Your instructions>
Set down every entry again word for word, please, but skip the pictures.

Material for this exercise>
BEGIN

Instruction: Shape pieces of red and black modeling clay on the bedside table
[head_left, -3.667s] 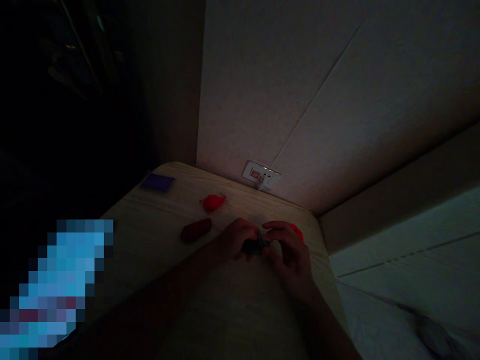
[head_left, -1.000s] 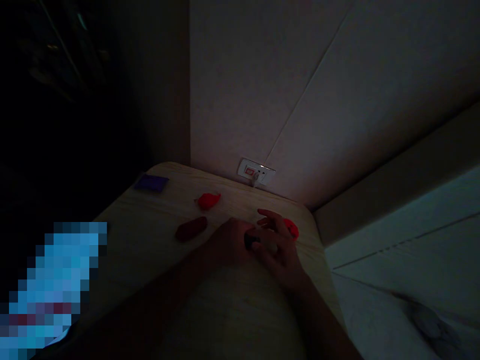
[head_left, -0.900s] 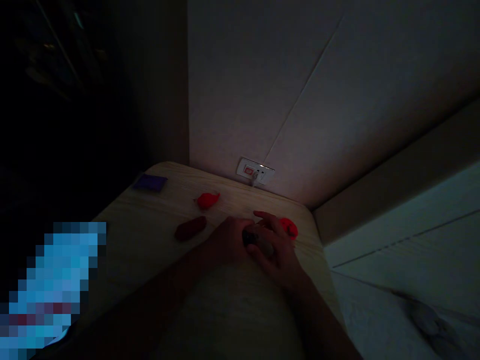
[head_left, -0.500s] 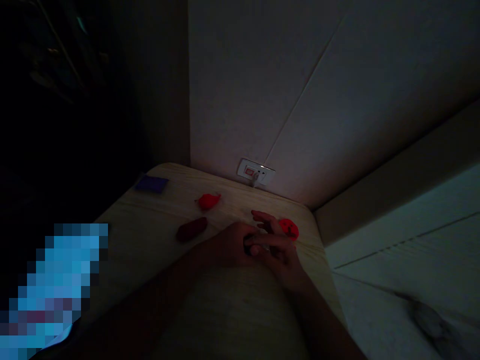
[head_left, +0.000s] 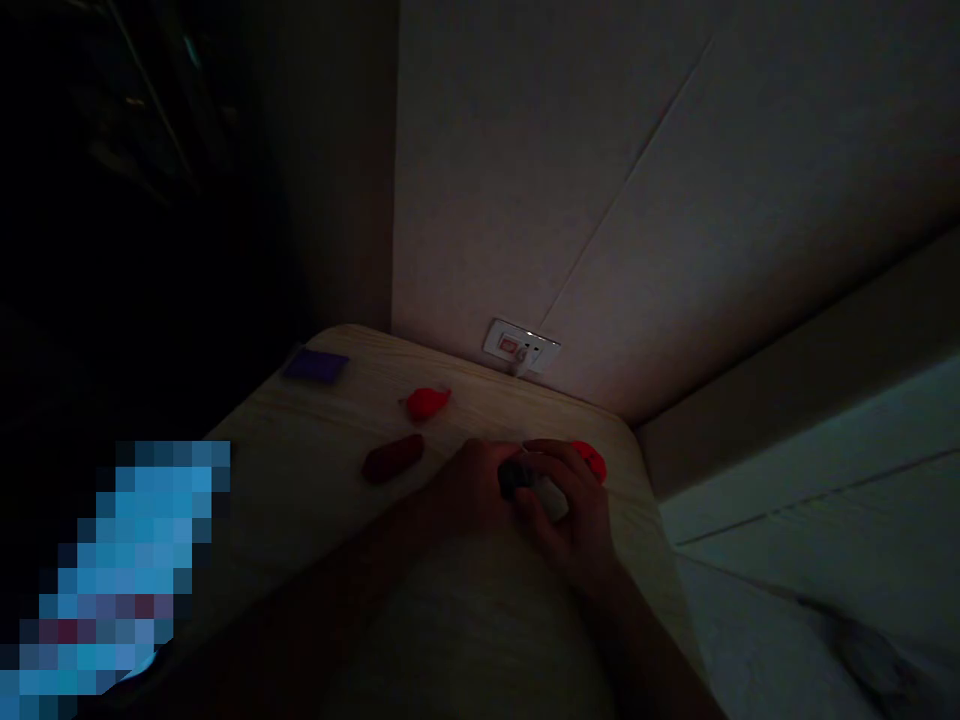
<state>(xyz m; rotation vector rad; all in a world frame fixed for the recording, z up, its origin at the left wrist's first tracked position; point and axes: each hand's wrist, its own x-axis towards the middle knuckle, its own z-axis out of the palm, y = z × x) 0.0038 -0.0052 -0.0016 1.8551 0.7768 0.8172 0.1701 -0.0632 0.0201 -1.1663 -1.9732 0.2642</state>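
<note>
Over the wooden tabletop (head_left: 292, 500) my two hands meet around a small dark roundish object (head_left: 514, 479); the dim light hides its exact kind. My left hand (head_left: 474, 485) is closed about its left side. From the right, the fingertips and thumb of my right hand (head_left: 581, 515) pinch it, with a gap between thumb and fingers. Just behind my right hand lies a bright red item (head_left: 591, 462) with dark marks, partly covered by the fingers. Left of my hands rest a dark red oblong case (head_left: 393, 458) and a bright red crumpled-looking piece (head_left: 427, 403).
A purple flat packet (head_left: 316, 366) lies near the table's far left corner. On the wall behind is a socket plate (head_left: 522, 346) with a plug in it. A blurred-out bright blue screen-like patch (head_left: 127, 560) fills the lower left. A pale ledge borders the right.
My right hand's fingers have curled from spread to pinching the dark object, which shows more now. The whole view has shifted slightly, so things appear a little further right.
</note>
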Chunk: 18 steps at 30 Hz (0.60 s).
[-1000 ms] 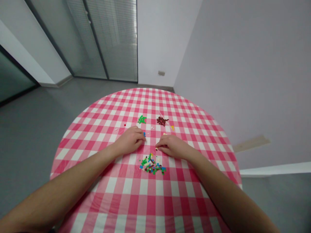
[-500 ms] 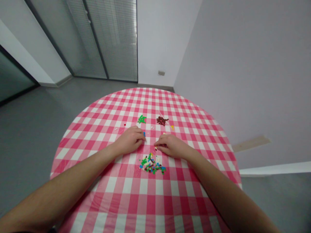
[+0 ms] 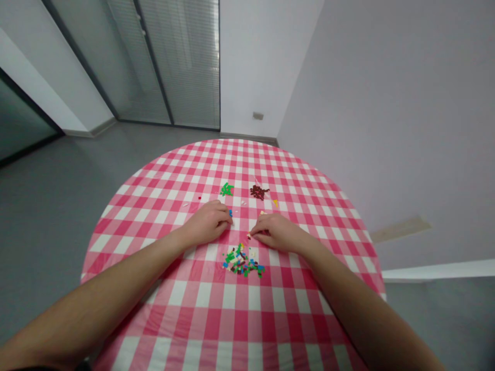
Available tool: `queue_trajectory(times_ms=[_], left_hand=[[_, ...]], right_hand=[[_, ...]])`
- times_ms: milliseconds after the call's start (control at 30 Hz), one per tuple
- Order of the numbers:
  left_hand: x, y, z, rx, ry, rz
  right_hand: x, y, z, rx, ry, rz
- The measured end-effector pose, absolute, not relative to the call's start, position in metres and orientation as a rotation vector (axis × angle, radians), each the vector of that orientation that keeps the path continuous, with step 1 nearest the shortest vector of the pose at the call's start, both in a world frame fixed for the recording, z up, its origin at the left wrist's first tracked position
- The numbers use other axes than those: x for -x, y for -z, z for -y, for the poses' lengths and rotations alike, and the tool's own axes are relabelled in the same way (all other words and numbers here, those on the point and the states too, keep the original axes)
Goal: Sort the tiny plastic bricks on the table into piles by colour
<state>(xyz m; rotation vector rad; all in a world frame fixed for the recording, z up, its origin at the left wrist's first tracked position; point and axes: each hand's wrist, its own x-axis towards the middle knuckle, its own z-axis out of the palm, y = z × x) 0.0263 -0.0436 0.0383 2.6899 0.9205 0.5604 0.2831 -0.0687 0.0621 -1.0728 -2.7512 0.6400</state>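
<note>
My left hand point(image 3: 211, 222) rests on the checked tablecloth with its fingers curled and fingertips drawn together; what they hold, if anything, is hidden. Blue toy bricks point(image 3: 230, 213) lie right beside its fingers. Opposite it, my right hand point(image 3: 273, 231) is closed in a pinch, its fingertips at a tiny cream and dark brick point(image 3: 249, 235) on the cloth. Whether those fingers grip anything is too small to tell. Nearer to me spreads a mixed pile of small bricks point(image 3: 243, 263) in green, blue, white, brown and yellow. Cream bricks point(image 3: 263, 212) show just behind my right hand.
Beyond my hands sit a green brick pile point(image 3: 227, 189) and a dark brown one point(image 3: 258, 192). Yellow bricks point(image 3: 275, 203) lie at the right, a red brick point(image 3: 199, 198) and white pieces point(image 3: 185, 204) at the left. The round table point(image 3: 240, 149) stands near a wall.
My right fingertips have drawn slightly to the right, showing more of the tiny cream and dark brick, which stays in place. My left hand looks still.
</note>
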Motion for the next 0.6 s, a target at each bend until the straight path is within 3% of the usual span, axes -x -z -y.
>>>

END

Result of the task>
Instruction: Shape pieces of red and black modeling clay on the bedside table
[head_left, -3.667s] 
[head_left, -1.000s] 
[head_left, -0.900s] 
[head_left, -0.500s] 
[head_left, +0.000s] 
<state>(xyz m; rotation vector rad; all in a world frame fixed for the recording, z up, its origin at the left wrist's first tracked position; point and axes: each hand's wrist, its own x-axis towards the middle knuckle, its own z-axis out of the palm, y = z × x) 0.0038 -0.0052 -0.0016 1.8551 0.7768 0.8172 0.1701 -0.0632 0.0201 -1.1663 -1.9732 0.2642</state>
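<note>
Over the wooden tabletop (head_left: 292, 500) my two hands meet around a small dark roundish object (head_left: 514, 479); the dim light hides its exact kind. My left hand (head_left: 474, 485) is closed about its left side. From the right, the fingertips and thumb of my right hand (head_left: 581, 515) pinch it, with a gap between thumb and fingers. Just behind my right hand lies a bright red item (head_left: 591, 462) with dark marks, partly covered by the fingers. Left of my hands rest a dark red oblong case (head_left: 393, 458) and a bright red crumpled-looking piece (head_left: 427, 403).
A purple flat packet (head_left: 316, 366) lies near the table's far left corner. On the wall behind is a socket plate (head_left: 522, 346) with a plug in it. A blurred-out bright blue screen-like patch (head_left: 127, 560) fills the lower left. A pale ledge borders the right.
My right hand's fingers have curled from spread to pinching the dark object, which shows more now. The whole view has shifted slightly, so things appear a little further right.
</note>
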Chunk: 18 steps at 30 Hz (0.60 s).
[-1000 ms] 
[-500 ms] 
[+0 ms] 
Available tool: `queue_trajectory(times_ms=[_], left_hand=[[_, ...]], right_hand=[[_, ...]])`
- times_ms: milliseconds after the call's start (control at 30 Hz), one per tuple
- Order of the numbers:
  left_hand: x, y, z, rx, ry, rz
  right_hand: x, y, z, rx, ry, rz
- The measured end-effector pose, absolute, not relative to the call's start, position in metres and orientation as a rotation vector (axis × angle, radians), each the vector of that orientation that keeps the path continuous, with step 1 nearest the shortest vector of the pose at the call's start, both in a world frame fixed for the recording, z up, its origin at the left wrist's first tracked position
- The numbers use other axes than those: x for -x, y for -z, z for -y, for the poses' lengths and rotations alike, and the tool's own axes are relabelled in the same way (all other words and numbers here, those on the point and the states too, keep the original axes)
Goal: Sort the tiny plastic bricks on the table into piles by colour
<state>(xyz m; rotation vector rad; all in a world frame fixed for the recording, z up, its origin at the left wrist's first tracked position; point and axes: each hand's wrist, its own x-axis towards the middle knuckle, its own z-axis out of the palm, y = z × x) 0.0263 -0.0436 0.0383 2.6899 0.9205 0.5604 0.2831 -0.0687 0.0621 -1.0728 -2.7512 0.6400</state>
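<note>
My left hand point(image 3: 211, 222) rests on the checked tablecloth with its fingers curled and fingertips drawn together; what they hold, if anything, is hidden. Blue toy bricks point(image 3: 230, 213) lie right beside its fingers. Opposite it, my right hand point(image 3: 273, 231) is closed in a pinch, its fingertips at a tiny cream and dark brick point(image 3: 249, 235) on the cloth. Whether those fingers grip anything is too small to tell. Nearer to me spreads a mixed pile of small bricks point(image 3: 243, 263) in green, blue, white, brown and yellow. Cream bricks point(image 3: 263, 212) show just behind my right hand.
Beyond my hands sit a green brick pile point(image 3: 227, 189) and a dark brown one point(image 3: 258, 192). Yellow bricks point(image 3: 275, 203) lie at the right, a red brick point(image 3: 199, 198) and white pieces point(image 3: 185, 204) at the left. The round table point(image 3: 240, 149) stands near a wall.
My right fingertips have drawn slightly to the right, showing more of the tiny cream and dark brick, which stays in place. My left hand looks still.
</note>
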Motion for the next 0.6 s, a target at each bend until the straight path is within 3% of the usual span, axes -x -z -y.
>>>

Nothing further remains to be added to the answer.